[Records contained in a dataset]
◆ ◆ ◆

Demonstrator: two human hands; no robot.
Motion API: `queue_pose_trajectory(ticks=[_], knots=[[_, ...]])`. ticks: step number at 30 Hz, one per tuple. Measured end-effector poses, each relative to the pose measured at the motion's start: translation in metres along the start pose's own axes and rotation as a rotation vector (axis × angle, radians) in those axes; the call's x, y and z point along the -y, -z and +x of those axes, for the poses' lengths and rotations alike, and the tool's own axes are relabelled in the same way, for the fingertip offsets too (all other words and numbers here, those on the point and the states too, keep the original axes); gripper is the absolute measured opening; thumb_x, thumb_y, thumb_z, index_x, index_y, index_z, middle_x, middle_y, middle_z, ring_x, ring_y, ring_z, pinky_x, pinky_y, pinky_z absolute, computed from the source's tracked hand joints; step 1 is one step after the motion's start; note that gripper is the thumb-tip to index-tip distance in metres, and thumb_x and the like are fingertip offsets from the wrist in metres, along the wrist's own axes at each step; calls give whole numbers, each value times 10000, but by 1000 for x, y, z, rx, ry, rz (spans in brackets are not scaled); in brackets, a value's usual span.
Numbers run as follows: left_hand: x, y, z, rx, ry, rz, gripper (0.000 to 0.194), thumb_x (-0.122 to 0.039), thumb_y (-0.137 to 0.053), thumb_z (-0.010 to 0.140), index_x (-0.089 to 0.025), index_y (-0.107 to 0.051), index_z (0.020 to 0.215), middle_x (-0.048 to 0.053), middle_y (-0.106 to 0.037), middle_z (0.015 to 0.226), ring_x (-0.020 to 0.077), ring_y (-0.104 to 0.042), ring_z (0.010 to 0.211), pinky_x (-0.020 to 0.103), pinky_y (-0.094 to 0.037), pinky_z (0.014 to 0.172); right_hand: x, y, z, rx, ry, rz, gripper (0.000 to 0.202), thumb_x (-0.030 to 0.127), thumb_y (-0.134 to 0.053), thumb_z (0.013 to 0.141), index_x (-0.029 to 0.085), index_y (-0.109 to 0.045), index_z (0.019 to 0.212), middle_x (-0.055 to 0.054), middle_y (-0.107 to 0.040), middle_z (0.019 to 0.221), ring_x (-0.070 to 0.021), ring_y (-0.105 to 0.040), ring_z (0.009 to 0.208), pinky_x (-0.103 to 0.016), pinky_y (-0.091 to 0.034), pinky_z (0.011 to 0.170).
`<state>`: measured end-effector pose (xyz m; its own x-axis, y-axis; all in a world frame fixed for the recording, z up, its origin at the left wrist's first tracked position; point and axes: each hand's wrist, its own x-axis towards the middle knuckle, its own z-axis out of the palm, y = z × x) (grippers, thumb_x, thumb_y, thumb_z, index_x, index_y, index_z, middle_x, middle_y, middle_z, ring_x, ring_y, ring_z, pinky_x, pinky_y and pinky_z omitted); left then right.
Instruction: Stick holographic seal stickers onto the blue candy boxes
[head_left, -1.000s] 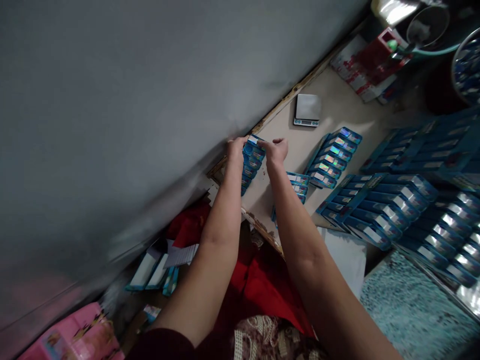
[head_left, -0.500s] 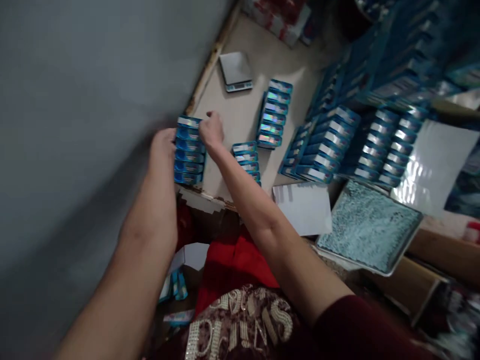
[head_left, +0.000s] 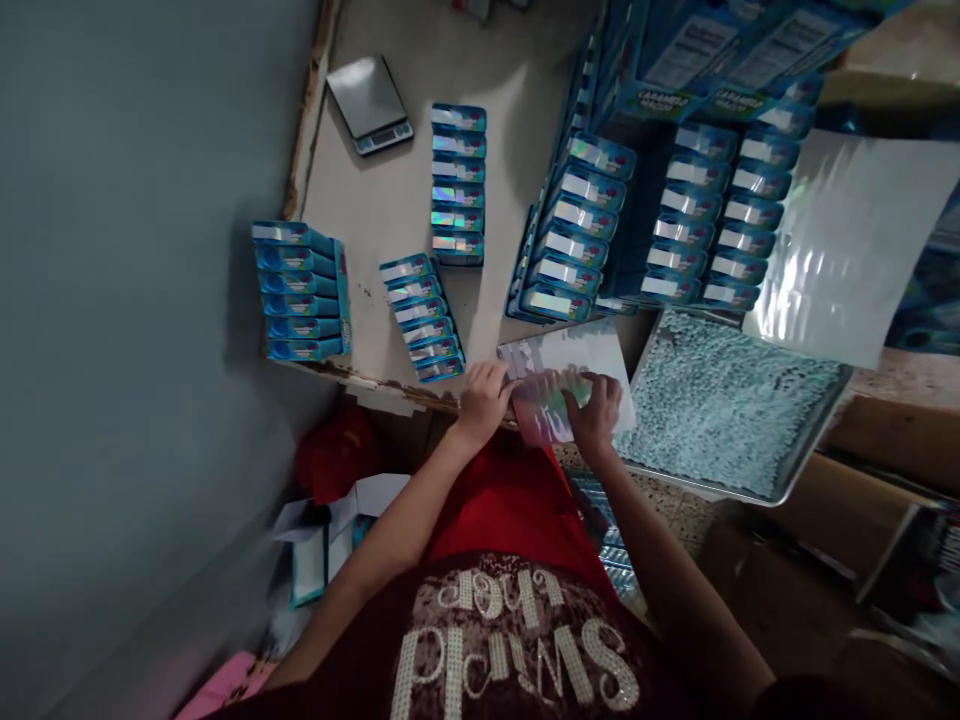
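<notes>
A shiny, see-through-looking sheet with pink and green reflections (head_left: 546, 408) is held between both hands at the table's front edge. My left hand (head_left: 484, 402) pinches its left edge. On its right side, the fingers and thumb of my right hand (head_left: 596, 408) grip it. A white sheet with greyish marks (head_left: 600, 352) lies beneath. Just left of my left hand stands a slanted row of small blue boxes (head_left: 424, 320) with shiny strips. Another blue stack (head_left: 300, 295) is by the wall.
A small scale (head_left: 371, 105) sits at the back left, near a row of blue boxes (head_left: 459, 185). Many blue boxes (head_left: 577, 230) fill the right side. A tray of pale blue pellets (head_left: 735, 410) stands at my right. An open carton (head_left: 307, 565) is below left.
Both hands have left the blue stack by the wall and moved right to the front edge. They now hold the shiny sheet. My view has turned and shifted.
</notes>
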<state>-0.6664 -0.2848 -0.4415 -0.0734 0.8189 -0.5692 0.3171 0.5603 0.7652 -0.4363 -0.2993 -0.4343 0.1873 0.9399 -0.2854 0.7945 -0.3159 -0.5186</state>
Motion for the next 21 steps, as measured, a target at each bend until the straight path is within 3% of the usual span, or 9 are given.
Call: queue_pose_trajectory(ticks=[3,6,8,11,14,17,21], knots=[[-14,-35,45,-7,-126,376,495,-279,-802,887,-207,-649,1352,197,-648,1450,413,-542,1414,567,-423,1194,-39,7,3,0,163,-340,507,490,-671,946,198,-649,1360,-208,-555,1442,-379,-517,1281,-573,-449,1106],[-16,-40,68,24,-135,536,663,-382,-882,842,-199,-602,1415,197,-614,1505,445,-541,1365,588,-421,1131,-62,5,-2,61,289,-481,539,489,-623,1001,198,-614,1454,-214,-508,1536,-375,-510,1312,-534,-468,1080],[-15,-41,73,64,-103,545,658,-427,-912,809,-190,-639,1359,185,-672,1405,427,-576,1292,556,-438,1088,-70,4,-5,67,327,-517,559,489,-640,996,205,-604,1476,-216,-502,1554,-377,-505,1319,-534,-465,1084],[-10,-45,76,119,-51,562,500,-425,-934,762,-172,-741,1147,158,-716,1231,389,-607,1213,490,-464,1042,-73,5,-2,71,340,-512,530,463,-633,997,203,-623,1459,-216,-517,1542,-368,-516,1281,-538,-471,1067],[-2,-50,78,105,-76,546,317,-373,-865,813,-176,-775,1044,141,-718,1187,348,-627,1190,444,-477,1042,-59,8,8,117,368,-475,486,410,-548,1033,204,-619,1467,-194,-583,1462,-350,-529,1240,-531,-482,1045],[4,-51,79,85,-81,444,153,-255,-726,894,-175,-778,1014,123,-746,1111,289,-673,1105,389,-501,998,-27,8,26,170,431,-431,478,343,-479,1060,213,-589,1507,-171,-629,1414,-344,-523,1239,-513,-467,1045],[4,-49,79,104,-34,245,137,-202,-656,902,-195,-771,975,70,-781,980,236,-709,939,334,-520,883,13,-4,54,251,543,-419,468,293,-485,1062,207,-592,1509,-165,-623,1480,-355,-491,1271,-489,-418,1040]])
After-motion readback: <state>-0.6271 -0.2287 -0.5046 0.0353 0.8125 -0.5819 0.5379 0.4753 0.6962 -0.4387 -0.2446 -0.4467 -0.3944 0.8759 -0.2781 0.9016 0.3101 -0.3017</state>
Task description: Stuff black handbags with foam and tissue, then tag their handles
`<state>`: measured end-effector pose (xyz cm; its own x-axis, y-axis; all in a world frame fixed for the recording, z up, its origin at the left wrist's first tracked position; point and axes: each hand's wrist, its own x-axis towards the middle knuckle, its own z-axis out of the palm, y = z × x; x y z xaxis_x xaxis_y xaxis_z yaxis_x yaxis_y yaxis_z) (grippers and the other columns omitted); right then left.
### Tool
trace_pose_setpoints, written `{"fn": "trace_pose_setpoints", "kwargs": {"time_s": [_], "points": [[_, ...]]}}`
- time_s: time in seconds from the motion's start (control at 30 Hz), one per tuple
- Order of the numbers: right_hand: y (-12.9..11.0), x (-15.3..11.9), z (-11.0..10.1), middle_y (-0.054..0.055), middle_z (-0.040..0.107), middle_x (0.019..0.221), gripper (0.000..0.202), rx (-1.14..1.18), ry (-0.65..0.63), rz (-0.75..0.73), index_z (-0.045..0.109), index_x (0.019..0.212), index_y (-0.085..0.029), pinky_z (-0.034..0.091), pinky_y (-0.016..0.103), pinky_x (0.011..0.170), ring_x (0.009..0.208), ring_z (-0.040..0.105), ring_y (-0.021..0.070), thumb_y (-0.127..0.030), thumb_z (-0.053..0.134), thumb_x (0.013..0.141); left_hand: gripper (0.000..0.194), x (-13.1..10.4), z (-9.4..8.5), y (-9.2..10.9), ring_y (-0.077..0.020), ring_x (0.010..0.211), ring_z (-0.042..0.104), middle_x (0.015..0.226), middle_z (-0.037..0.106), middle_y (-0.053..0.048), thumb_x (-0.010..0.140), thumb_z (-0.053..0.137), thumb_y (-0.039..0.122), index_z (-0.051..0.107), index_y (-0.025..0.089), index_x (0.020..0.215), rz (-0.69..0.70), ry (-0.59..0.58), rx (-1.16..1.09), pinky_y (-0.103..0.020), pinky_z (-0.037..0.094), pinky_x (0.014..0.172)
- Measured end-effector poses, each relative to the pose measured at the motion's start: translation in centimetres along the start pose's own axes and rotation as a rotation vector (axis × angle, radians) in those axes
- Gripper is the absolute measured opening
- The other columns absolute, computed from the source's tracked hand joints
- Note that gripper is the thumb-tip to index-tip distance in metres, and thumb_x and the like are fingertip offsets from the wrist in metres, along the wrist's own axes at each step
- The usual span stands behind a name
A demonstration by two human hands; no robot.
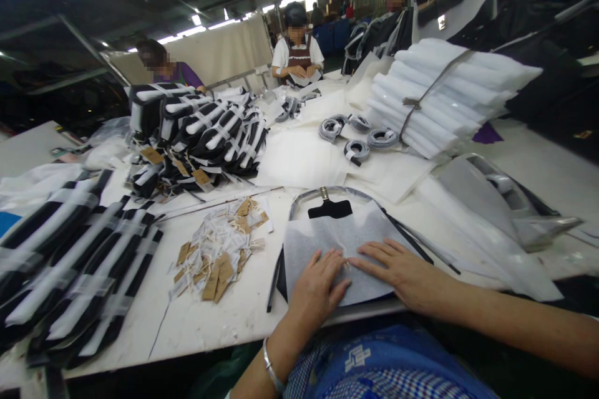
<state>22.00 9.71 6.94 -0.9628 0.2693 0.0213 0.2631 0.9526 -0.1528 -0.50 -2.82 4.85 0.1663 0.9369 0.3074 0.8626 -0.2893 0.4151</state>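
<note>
A whitish, thin sheet (309, 246) lies over a dark flat item at the table's front edge, perhaps a bag; black shows along its sides. At its far end sit a black tab (331, 209) with a metal clip and a grey strap loop (299, 197). My left hand (318, 287) rests flat on the sheet, fingers extended. Beside it, my right hand (405, 269) also presses flat on the sheet, its fingers pointing toward the left hand. The fingertips of both hands come close together near the sheet's middle. Neither hand grasps anything.
Tags with cords (218, 271) lie heaped to the left. Black-and-white wrapped bundles (84, 262) fill the far left, with more bundles (201, 118) behind. Coiled grey straps (356, 151) and a tied white stack (444, 87) stand beyond. A co-worker (298, 50) sits opposite.
</note>
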Motion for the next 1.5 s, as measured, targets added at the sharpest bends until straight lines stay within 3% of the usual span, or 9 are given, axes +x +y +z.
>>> {"fn": "trace_pose_setpoints", "kwargs": {"time_s": [0.27, 0.57, 0.7, 0.83, 0.93, 1.03, 1.2, 1.37, 1.5], "points": [[-0.2, 0.7, -0.1, 0.017, 0.057, 0.137, 0.084, -0.001, -0.037, 0.023, 0.049, 0.147, -0.027, 0.040, 0.058, 0.103, 0.125, 0.053, 0.0346, 0.001, 0.049, 0.068, 0.032, 0.1, -0.2, -0.1, -0.0192, 0.134, 0.052, 0.140, 0.060, -0.009, 0.097, 0.056, 0.031, 0.055, 0.021, 0.127, -0.024, -0.021, -0.020, -0.044, 0.038, 0.117], [0.1, 0.2, 1.1, 0.020, 0.050, 0.145, 0.080, 0.022, -0.114, 0.009, 0.052, 0.144, -0.026, 0.035, 0.064, 0.105, 0.133, 0.047, 0.0381, 0.002, 0.049, 0.069, 0.033, 0.1, -0.3, 0.0, -0.0195, 0.133, 0.052, 0.139, 0.060, -0.009, 0.098, 0.054, 0.033, 0.056, 0.019, 0.128, -0.027, -0.033, -0.031, -0.045, 0.037, 0.117], [0.6, -0.1, -0.4, 0.019, 0.045, 0.151, 0.079, 0.102, -0.194, 0.022, 0.048, 0.147, -0.026, 0.031, 0.066, 0.109, 0.139, 0.041, 0.0382, 0.000, 0.050, 0.073, 0.033, 0.1, -0.4, 0.0, -0.0198, 0.134, 0.051, 0.140, 0.060, -0.009, 0.098, 0.054, 0.033, 0.056, 0.019, 0.128, -0.028, -0.036, -0.038, -0.045, 0.036, 0.118], [1.4, 0.4, -4.4, 0.014, 0.041, 0.155, 0.063, 0.284, -0.305, -0.028, 0.044, 0.150, -0.026, 0.031, 0.056, 0.114, 0.142, 0.039, 0.0341, -0.030, 0.061, 0.089, 0.032, 0.0, -0.2, -0.1, -0.0205, 0.134, 0.051, 0.139, 0.060, -0.010, 0.099, 0.053, 0.033, 0.057, 0.018, 0.126, -0.023, -0.028, -0.027, -0.045, 0.037, 0.117], [1.1, 2.1, -6.0, 0.015, 0.060, 0.139, 0.048, 0.294, -0.286, 0.017, 0.064, 0.133, -0.021, 0.041, 0.049, 0.108, 0.129, 0.054, 0.0325, -0.050, 0.053, 0.096, 0.031, 0.1, -0.4, 0.0, -0.0210, 0.135, 0.051, 0.139, 0.060, -0.011, 0.100, 0.050, 0.033, 0.057, 0.017, 0.126, 0.002, -0.056, 0.016, -0.046, 0.036, 0.118], [0.4, 3.7, -4.5, 0.016, 0.068, 0.125, 0.041, 0.162, -0.108, 0.086, 0.072, 0.119, -0.017, 0.041, 0.051, 0.106, 0.117, 0.062, 0.0314, -0.045, 0.049, 0.099, 0.033, 0.5, -1.3, 0.2, -0.0227, 0.140, 0.044, 0.145, 0.056, -0.008, 0.101, 0.048, 0.036, 0.057, 0.019, 0.128, -0.019, -0.132, 0.087, -0.051, 0.029, 0.120], [1.4, 3.2, 0.3, 0.013, 0.035, 0.159, 0.066, 0.060, 0.043, -0.092, 0.037, 0.153, -0.024, 0.025, 0.058, 0.115, 0.144, 0.034, 0.0338, -0.052, 0.053, 0.096, 0.053, 1.0, -3.0, -0.7, -0.0260, 0.150, 0.023, 0.160, 0.035, -0.003, 0.096, 0.046, 0.057, 0.050, 0.025, 0.139, -0.008, -0.295, 0.117, -0.054, 0.021, 0.122], [2.3, 1.6, 1.2, 0.010, 0.032, 0.160, 0.069, 0.059, 0.096, -0.084, 0.033, 0.155, -0.024, 0.013, 0.057, 0.120, 0.149, 0.025, 0.0314, -0.052, 0.053, 0.095, 0.069, -0.3, -2.2, -2.0, -0.0303, 0.151, 0.018, 0.164, 0.025, -0.005, 0.093, 0.047, 0.063, 0.037, 0.027, 0.151, -0.001, -0.220, 0.225, -0.056, 0.017, 0.121], [2.5, 1.7, 1.4, 0.009, 0.039, 0.157, 0.070, -0.020, 0.149, -0.105, 0.037, 0.153, -0.020, 0.016, 0.053, 0.121, 0.148, 0.027, 0.0293, -0.053, 0.054, 0.094, 0.074, -0.5, -1.3, -2.9, -0.0323, 0.149, 0.023, 0.161, 0.032, -0.007, 0.091, 0.051, 0.064, 0.038, 0.024, 0.151, 0.094, -0.146, 0.339, -0.052, 0.012, 0.122]]}}
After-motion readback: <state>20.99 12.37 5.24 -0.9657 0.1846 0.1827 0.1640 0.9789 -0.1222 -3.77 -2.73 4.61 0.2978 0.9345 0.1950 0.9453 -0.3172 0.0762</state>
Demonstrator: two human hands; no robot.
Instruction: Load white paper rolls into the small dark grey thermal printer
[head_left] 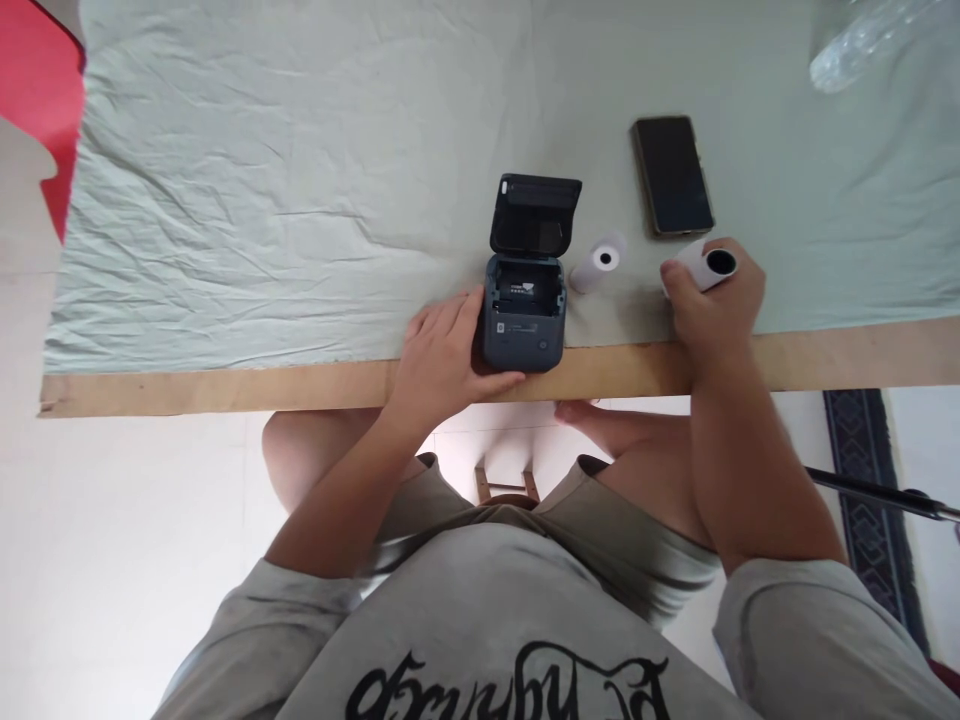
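Note:
A small dark label printer [525, 340] stands near the table's front edge, its lid [534, 215] swung up and its roll bay exposed. My left hand [442, 355] rests against the printer's left side, thumb along its front and fingers along the side. Just right of the printer, a white paper roll [600, 262] stands on end with a loose tail of paper. My right hand [716, 305] is closed around a second white paper roll [697, 270], whose dark hollow core faces up. What lies inside the printer's bay is too small to make out fully.
A phone [675, 175] with a dark screen lies beyond my right hand. At the far right is a clear plastic bottle [855, 55]. A pale green cloth [300, 200] covers the table, whose bare wooden edge [225, 390] runs along the front.

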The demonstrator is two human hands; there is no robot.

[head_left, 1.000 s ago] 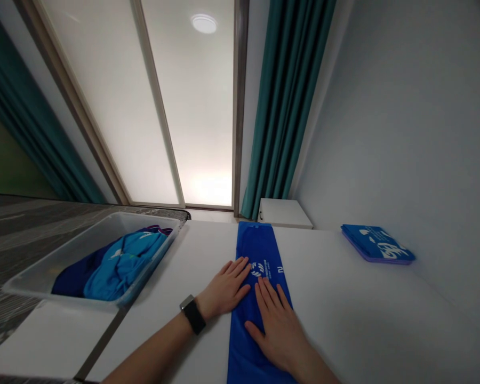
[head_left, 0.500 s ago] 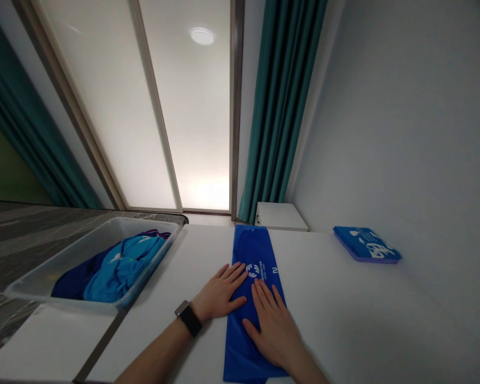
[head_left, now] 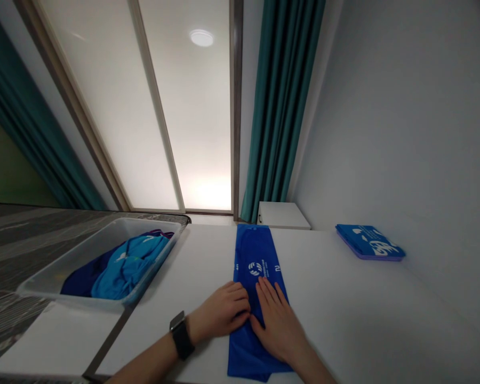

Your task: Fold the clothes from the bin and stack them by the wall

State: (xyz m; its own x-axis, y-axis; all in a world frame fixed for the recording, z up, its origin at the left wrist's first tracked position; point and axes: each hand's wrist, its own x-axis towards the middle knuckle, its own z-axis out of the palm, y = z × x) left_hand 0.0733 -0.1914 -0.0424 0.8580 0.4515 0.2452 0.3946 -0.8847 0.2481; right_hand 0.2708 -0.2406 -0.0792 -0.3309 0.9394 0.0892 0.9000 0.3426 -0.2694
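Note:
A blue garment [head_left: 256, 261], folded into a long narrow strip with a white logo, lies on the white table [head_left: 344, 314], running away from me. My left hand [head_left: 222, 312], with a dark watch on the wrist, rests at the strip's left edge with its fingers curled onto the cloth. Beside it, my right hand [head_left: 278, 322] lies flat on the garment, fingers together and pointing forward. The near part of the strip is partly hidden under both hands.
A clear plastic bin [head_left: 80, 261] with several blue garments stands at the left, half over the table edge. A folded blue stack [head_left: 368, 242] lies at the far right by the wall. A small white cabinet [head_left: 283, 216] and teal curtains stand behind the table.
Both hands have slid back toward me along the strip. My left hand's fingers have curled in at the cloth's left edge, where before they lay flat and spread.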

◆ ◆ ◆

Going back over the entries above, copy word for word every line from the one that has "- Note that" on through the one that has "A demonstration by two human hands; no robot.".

**ANSWER TO THE PROBLEM:**
- Note that gripper is the thumb-tip to index-tip distance in metres, and thumb_x and the like are fingertip offsets from the wrist in metres, along the wrist's own axes at each step
- The usual span stands behind a name
A demonstration by two human hands; no robot.

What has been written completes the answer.